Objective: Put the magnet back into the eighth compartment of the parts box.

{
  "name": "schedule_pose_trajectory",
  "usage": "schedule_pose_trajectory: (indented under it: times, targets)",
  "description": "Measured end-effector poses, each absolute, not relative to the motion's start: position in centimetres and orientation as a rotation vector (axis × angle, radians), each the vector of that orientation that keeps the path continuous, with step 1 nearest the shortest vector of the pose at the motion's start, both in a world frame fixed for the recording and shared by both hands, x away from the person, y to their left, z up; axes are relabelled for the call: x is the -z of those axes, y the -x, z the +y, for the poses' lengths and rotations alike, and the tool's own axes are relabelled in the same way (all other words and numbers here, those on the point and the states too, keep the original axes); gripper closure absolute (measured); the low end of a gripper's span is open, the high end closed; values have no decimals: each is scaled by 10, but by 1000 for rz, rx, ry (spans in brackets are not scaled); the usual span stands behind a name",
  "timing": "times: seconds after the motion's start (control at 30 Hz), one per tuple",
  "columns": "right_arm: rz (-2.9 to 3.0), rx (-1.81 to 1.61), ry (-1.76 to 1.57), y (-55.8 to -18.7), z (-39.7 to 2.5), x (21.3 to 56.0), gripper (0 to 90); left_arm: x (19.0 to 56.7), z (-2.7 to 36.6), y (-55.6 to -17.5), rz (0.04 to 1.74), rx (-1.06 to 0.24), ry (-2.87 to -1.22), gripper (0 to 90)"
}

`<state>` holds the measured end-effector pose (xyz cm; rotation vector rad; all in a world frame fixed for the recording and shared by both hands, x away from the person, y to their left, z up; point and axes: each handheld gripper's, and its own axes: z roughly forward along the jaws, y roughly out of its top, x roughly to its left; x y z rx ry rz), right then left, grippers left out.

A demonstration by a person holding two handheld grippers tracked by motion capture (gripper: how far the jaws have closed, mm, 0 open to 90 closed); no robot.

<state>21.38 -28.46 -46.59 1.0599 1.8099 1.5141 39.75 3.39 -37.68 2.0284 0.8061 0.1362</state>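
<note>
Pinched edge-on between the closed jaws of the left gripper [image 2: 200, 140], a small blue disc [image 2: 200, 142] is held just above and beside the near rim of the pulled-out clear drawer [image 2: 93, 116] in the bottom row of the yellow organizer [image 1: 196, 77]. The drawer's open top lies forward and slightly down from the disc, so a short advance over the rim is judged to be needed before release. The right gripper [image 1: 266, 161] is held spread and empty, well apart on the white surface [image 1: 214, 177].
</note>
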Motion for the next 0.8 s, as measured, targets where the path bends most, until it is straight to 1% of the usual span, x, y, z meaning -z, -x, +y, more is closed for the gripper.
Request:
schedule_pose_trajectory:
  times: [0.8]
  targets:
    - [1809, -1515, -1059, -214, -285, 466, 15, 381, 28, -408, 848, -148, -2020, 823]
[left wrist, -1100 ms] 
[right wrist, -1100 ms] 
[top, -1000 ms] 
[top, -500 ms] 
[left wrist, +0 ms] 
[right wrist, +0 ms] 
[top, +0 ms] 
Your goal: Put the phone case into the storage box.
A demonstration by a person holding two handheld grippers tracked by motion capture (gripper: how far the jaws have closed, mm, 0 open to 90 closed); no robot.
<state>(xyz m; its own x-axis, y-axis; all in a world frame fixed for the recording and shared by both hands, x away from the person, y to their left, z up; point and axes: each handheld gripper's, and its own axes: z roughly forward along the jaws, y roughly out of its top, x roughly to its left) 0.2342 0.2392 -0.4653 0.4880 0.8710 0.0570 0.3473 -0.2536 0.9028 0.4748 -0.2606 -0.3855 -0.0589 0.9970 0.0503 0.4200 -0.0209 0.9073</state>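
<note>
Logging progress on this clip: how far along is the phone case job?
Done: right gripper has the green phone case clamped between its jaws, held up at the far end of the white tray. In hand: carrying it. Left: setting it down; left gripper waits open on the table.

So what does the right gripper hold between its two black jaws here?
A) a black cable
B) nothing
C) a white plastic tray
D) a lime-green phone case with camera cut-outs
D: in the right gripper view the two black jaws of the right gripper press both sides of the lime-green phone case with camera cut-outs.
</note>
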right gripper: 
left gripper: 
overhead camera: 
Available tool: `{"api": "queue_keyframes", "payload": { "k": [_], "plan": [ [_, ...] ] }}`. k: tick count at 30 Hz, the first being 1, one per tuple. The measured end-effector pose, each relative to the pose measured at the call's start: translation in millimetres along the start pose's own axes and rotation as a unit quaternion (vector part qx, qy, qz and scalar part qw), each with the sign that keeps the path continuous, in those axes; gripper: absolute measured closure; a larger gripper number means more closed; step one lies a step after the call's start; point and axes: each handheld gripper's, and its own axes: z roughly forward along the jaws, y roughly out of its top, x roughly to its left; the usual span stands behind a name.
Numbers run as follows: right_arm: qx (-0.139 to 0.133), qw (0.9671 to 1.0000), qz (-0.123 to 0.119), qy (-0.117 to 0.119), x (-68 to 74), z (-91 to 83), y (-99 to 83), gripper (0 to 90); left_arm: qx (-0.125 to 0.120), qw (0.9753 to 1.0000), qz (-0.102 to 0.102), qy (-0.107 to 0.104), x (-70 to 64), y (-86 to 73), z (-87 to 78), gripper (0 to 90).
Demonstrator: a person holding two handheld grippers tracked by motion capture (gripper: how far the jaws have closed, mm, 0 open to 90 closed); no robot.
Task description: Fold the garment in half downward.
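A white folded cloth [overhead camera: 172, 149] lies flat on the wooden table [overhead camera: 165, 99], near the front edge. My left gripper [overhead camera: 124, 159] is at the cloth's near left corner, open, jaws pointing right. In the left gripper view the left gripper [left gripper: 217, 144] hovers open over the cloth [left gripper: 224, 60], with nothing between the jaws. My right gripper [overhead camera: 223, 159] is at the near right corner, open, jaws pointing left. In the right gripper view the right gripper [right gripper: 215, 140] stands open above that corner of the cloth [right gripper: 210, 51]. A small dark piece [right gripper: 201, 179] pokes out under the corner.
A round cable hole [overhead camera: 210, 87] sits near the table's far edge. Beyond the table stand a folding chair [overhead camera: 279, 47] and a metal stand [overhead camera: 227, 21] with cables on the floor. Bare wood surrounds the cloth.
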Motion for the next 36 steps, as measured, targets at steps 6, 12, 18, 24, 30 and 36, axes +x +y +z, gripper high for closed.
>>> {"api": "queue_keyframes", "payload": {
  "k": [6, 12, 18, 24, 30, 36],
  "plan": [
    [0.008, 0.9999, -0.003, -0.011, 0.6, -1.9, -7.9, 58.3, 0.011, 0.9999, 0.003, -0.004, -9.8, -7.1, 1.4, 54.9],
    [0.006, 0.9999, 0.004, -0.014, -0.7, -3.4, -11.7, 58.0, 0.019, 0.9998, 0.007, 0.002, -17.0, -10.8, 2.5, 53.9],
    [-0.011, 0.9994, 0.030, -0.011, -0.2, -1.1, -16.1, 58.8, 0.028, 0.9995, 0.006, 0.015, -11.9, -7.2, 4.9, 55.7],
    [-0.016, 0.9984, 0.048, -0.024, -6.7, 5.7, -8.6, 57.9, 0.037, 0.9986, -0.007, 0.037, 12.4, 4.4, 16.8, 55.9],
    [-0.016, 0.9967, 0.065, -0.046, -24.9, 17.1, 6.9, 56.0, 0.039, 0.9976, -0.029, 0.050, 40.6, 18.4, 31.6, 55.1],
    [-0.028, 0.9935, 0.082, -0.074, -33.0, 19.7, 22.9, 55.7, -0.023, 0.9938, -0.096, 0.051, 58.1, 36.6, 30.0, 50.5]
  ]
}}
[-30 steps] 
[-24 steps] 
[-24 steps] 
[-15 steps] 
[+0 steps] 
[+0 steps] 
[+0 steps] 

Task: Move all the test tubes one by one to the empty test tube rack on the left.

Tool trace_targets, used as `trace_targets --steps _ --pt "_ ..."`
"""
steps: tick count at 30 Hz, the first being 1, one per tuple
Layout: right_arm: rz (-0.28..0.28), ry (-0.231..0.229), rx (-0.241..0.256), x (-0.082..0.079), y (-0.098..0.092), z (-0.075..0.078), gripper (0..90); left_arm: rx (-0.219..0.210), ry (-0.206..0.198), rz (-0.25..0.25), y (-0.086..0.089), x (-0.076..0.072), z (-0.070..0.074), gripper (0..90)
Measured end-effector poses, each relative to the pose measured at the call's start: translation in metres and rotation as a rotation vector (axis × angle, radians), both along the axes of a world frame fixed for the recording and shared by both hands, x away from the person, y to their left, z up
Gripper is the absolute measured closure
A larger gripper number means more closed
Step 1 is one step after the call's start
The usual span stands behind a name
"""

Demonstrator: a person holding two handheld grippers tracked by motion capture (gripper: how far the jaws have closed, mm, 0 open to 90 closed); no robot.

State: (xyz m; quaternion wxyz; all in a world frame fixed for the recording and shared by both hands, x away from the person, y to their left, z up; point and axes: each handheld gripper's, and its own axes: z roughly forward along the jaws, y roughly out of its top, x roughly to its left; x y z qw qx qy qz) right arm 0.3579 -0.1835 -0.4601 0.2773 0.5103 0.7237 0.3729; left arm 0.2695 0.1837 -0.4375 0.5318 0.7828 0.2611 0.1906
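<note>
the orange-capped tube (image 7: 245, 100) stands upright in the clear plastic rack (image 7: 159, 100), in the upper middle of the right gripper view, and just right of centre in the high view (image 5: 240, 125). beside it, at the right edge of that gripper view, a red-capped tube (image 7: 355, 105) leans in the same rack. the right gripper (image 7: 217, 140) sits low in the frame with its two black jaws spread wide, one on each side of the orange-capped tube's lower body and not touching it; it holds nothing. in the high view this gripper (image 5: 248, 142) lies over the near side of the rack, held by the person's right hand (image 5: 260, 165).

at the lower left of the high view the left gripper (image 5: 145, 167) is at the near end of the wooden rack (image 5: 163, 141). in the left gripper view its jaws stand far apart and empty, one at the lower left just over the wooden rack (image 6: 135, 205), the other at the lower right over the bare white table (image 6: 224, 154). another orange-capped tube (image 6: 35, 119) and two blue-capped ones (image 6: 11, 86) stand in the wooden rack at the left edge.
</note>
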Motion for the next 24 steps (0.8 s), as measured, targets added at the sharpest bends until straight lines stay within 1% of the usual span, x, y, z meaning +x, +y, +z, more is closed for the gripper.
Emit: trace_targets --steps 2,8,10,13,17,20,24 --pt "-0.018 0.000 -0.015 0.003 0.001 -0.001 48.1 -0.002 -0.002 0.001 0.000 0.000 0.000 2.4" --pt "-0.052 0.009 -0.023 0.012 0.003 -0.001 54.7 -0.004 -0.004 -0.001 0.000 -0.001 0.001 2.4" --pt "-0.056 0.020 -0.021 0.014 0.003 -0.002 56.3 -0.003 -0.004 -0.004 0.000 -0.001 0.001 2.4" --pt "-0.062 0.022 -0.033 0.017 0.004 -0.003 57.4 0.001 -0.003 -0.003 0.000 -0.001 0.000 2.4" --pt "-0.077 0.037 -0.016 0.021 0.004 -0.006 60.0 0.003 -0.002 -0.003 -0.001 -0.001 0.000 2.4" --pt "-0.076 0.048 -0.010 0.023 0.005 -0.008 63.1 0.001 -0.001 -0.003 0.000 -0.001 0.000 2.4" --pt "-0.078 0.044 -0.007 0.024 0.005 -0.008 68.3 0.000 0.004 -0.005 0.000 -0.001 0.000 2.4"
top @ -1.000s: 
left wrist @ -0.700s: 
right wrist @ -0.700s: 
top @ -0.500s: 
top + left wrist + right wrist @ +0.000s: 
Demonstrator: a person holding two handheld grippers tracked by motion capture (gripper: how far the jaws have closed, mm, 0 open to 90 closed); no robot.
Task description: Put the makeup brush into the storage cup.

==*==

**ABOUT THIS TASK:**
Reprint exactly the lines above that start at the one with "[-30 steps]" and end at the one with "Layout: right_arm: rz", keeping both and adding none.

**ANSWER TO THE PROBLEM:**
[-30 steps] 
[-24 steps] 
[-24 steps] 
[-15 steps] 
[+0 steps] 
[+0 steps] 
[+0 steps] 

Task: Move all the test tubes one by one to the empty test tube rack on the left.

Tool trace_targets, used as `trace_targets --steps _ --pt "_ ..."`
"""
steps: tick count at 30 Hz, the first being 1, one per tuple
Layout: right_arm: rz (-0.28..0.28), ry (-0.231..0.229), rx (-0.241..0.256), x (-0.082..0.079), y (-0.098..0.092), z (-0.075..0.078), gripper (0..90); left_arm: rx (-0.219..0.210), ry (-0.206..0.198), rz (-0.25..0.25), y (-0.086..0.089), x (-0.076..0.072), z (-0.070..0.074), gripper (0..90)

The response above is complete.